What we can learn from relational discovery in categorization and predictive learning?

New results in these two domains are beginning to paint a complex picture of relational discovery the process of coming to understand how entities interact as a process that is both reliant on and in direct competition with the learning of concrete features of the task. We will describe some of these emerging patterns below. However, one might ask the more general question, why does the cognition of relational transfer matter for effective far transfer and effective education?

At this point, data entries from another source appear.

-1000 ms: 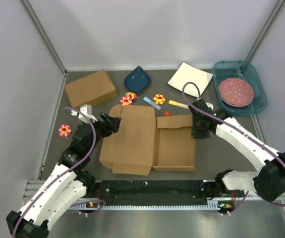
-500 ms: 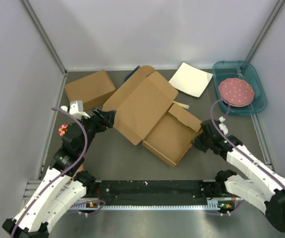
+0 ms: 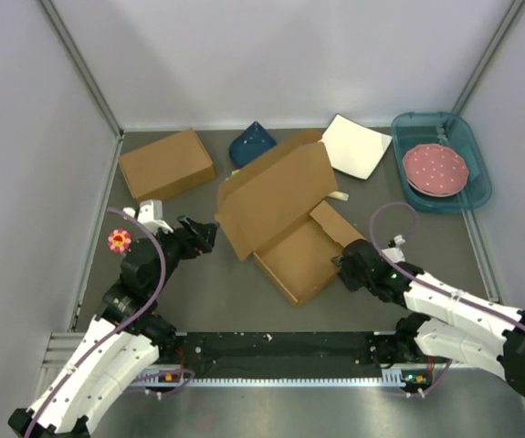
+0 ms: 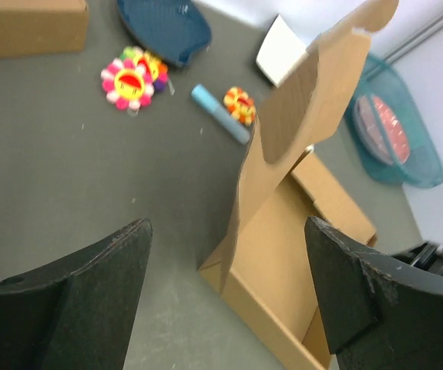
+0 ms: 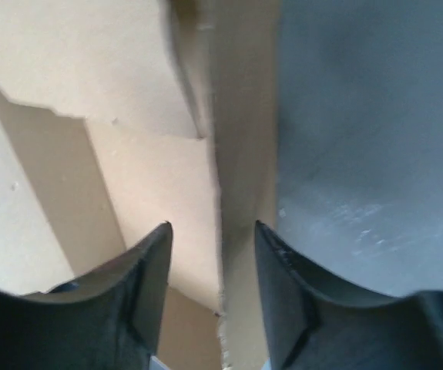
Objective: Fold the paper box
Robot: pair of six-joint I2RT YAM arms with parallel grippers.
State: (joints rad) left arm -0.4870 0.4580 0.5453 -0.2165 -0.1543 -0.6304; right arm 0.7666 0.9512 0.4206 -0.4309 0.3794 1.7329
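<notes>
The paper box (image 3: 285,214) lies turned at an angle mid-table, with its big lid flap raised over the shallow tray part (image 3: 303,260). In the left wrist view the lid (image 4: 306,108) stands nearly upright above the tray (image 4: 298,254). My left gripper (image 3: 205,235) hangs wide open just left of the box, apart from it, and the box's near corner shows beyond its open fingers (image 4: 227,225). My right gripper (image 3: 344,267) is at the tray's right wall. It is open, its jaws astride the wall's top edge (image 5: 212,227) with a gap on both sides.
A deeper brown box (image 3: 166,162) sits back left, with a blue dish (image 3: 253,143) and a white plate (image 3: 358,146) behind the paper box. A teal tray (image 3: 481,173) at back right holds a pink plate (image 3: 435,167). Flower toys (image 4: 129,77) and a blue stick (image 4: 219,123) lie nearby.
The box went from lying flat to turned with its lid raised, and it shifted toward the front. The right gripper came down to the tray's right wall and opened. The left gripper stayed open.
</notes>
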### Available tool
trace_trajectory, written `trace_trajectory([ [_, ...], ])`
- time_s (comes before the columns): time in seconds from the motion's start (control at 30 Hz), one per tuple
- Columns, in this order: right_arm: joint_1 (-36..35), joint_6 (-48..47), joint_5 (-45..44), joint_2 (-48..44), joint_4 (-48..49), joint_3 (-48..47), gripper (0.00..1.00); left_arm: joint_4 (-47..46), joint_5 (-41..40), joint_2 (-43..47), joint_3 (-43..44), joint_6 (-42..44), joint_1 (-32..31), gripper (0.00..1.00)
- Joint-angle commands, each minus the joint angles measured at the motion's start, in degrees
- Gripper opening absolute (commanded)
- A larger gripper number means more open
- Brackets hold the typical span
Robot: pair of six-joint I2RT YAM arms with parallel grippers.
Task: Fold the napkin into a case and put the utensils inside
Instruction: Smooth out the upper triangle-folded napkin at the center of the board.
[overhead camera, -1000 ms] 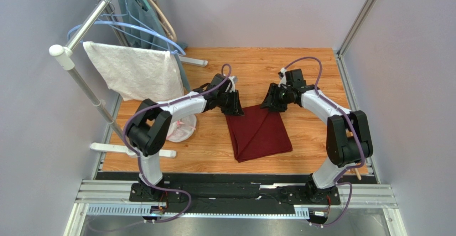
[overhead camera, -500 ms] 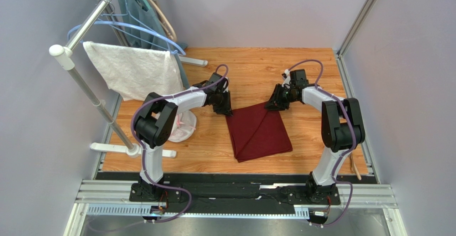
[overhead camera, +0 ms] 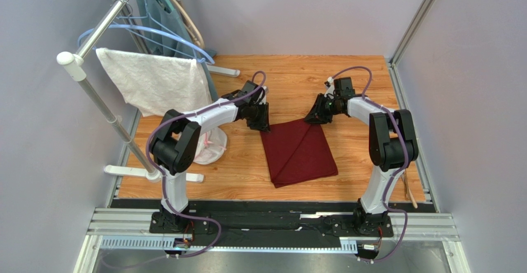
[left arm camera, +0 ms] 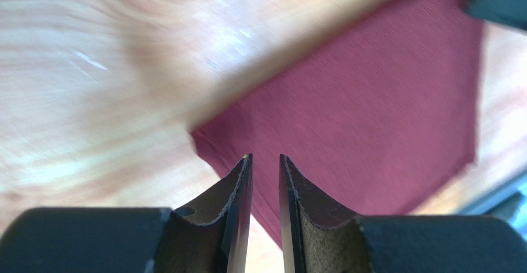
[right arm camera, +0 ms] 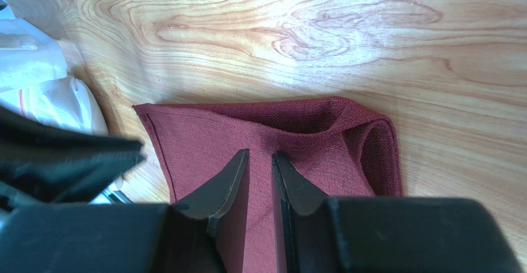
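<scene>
Napkin (overhead camera: 300,152) lies mid-table, folded to a rough square, slightly skewed, with a diagonal flap line across the top layer. It is not a narrow case yet, so this is mid-fold.

Left hand (overhead camera: 265,125) is at the napkin's far-left corner and right hand (overhead camera: 310,119) at its far-right corner, both low on the cloth.

Left wrist view: left hand (left arm camera: 264,159) has a narrow slit, tips over the cloth edge just beside the corner. Blurry, so I can't tell if the cloth is pinched. Right wrist view: right hand (right arm camera: 260,154) is also narrow, tips on the far edge with a pucker in the cloth just ahead. A grip looks likely but I can't tell for sure.

Doing the step well, as a judgement: catch all layers at both corners, lift them level and together, bring the far edge toward near in one sweep, and keep the side edges parallel so the strip comes out straight. The loose rolled fold at the far-right corner may slip out.

Room: bare table (overhead camera: 346,81) lies far and right of the napkin, and there is open wood near it too. On the left it is tighter, with a white bag (overhead camera: 210,149) close to the left arm and the rack (overhead camera: 93,44) with the towel (overhead camera: 154,81) behind it. A tan handle (overhead camera: 409,194), maybe a utensil, sits at the near-right edge, well apart from the napkin.
</scene>
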State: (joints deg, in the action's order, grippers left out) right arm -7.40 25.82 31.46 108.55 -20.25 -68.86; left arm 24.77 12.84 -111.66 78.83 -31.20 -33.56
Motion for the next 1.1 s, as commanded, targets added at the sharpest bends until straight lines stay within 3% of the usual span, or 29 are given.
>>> trace_trajectory([
  [0.0, 0.8, 0.37, 1.23, -0.71, 1.35, -2.24, 0.23, -2.54, 6.05, 9.33, -4.29, -1.4, -3.08, 0.29],
  [0.17, 0.9, 0.46, 2.11, 0.43, 1.35, -3.12, 0.22, -10.24, 10.87, 14.97, -16.21, -5.7, -5.9, 0.21],
  [0.37, 0.9, 1.16, 3.17, -0.01, 1.97, -2.34, 0.21, -13.34, 10.63, 19.01, -24.76, -7.56, -8.01, 0.14],
  [0.83, 0.89, 1.69, 2.38, 0.08, 2.85, -0.92, 0.19, -22.57, 11.24, 19.29, -33.65, -13.01, -13.81, 0.12],
  [1.07, 0.89, 1.25, 2.11, -0.27, 2.85, -0.13, 0.18, -15.74, 5.36, 23.66, -32.78, -10.38, -14.34, 0.12],
])
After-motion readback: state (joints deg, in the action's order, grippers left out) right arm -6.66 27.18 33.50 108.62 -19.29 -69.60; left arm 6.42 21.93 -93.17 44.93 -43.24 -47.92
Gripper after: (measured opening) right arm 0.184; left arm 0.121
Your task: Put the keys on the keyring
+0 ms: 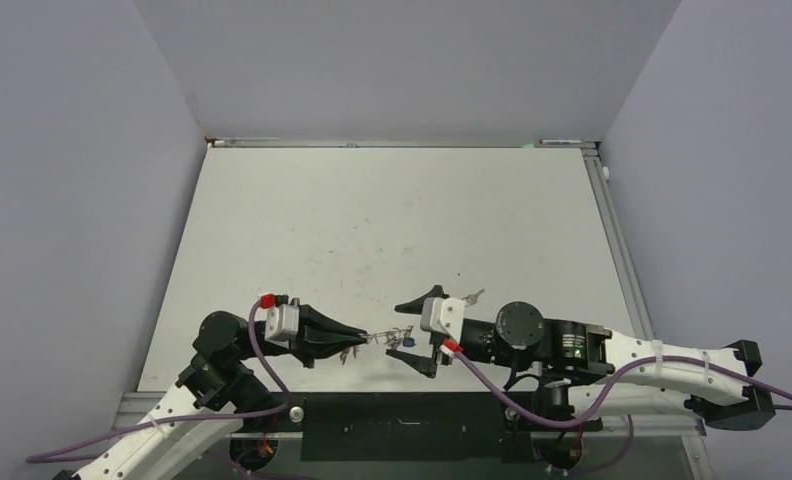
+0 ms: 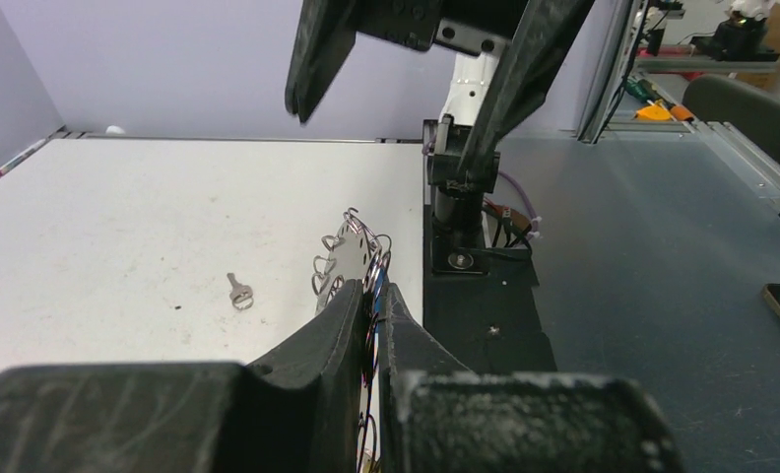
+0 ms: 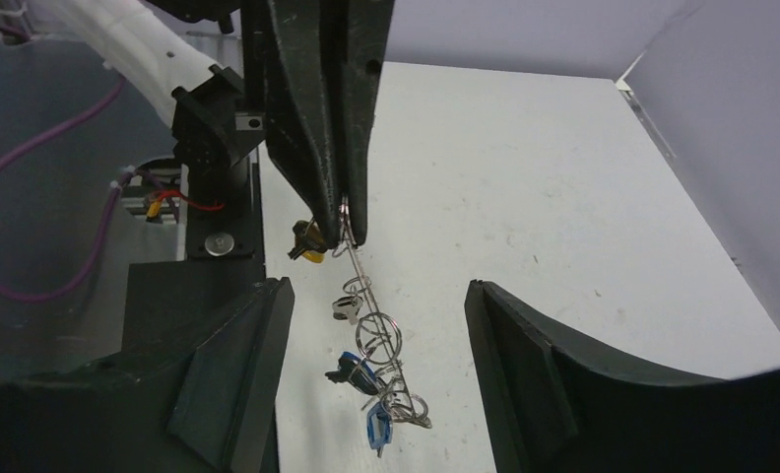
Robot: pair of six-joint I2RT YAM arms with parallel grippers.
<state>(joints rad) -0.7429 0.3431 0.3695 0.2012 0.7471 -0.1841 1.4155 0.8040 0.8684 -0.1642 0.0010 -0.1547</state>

The same sorts of tendencies for feature dominance that we encounter in the laboratory are likely to be experienced by learners in education settings. Although the tasks employed in categorization and predictive learning contexts are artificial and usually rely on a rigid respond-and-correct sequential learning format, they still possess qualities that make them similar to classroom learning and assessment tasks. The dual goals of these tasks as they are presented to the learner—namely to understand some underlying set of relations and to make correct answers to a series of questions—are essentially the same as those that students face (albeit to varying degrees) in the classroom. Furthermore, the tendency to learn the concrete over the abstract, which is evident in many of these tasks, is displayed by healthy adults engaged in tertiary education. In Goldwater et al. (2018), Experiment 4 gave a questionnaire to the participants frequently used in education research concerning their study strategies (a subscale of the MSLQ; Pintrich et al., 1993). Participants who reported engaging in more elaborative study strategies, such as looking for connections between lecture and reading assignments (without any particular scaffolding by the teacher to do so), were more likely to learn the relations in comparison to participants who indicated they did not engage these strategies (who, in turn, were more likely to just learn the features). These participants were students at a selective and prestigious university, thus, it would be fair to assume that the autonomous use of elaborative strategies would be lower in other populations. What do these studies point to in terms of general principles that might aid in relational discovery in the classroom? Work on relational discovery in these domains reveals evidence of general abiding principles but also a clear need for further research. We will note several prominent examples here.

Sequencing of information during learning

In categorization and predictive learning, as in most real-world settings, the information relevant to a key relational concept is rarely available all at once. Rather, it is distributed across multiple learning instances. The manner in which this information is distributed sequentially may have a strong impact on relational discovery. Recent results suggest that the “optimal” sequence for relational discovery does not necessarily match the conditions that are best for memorizing learning instances, rote learning essential information, or learning to discriminate between similar instances.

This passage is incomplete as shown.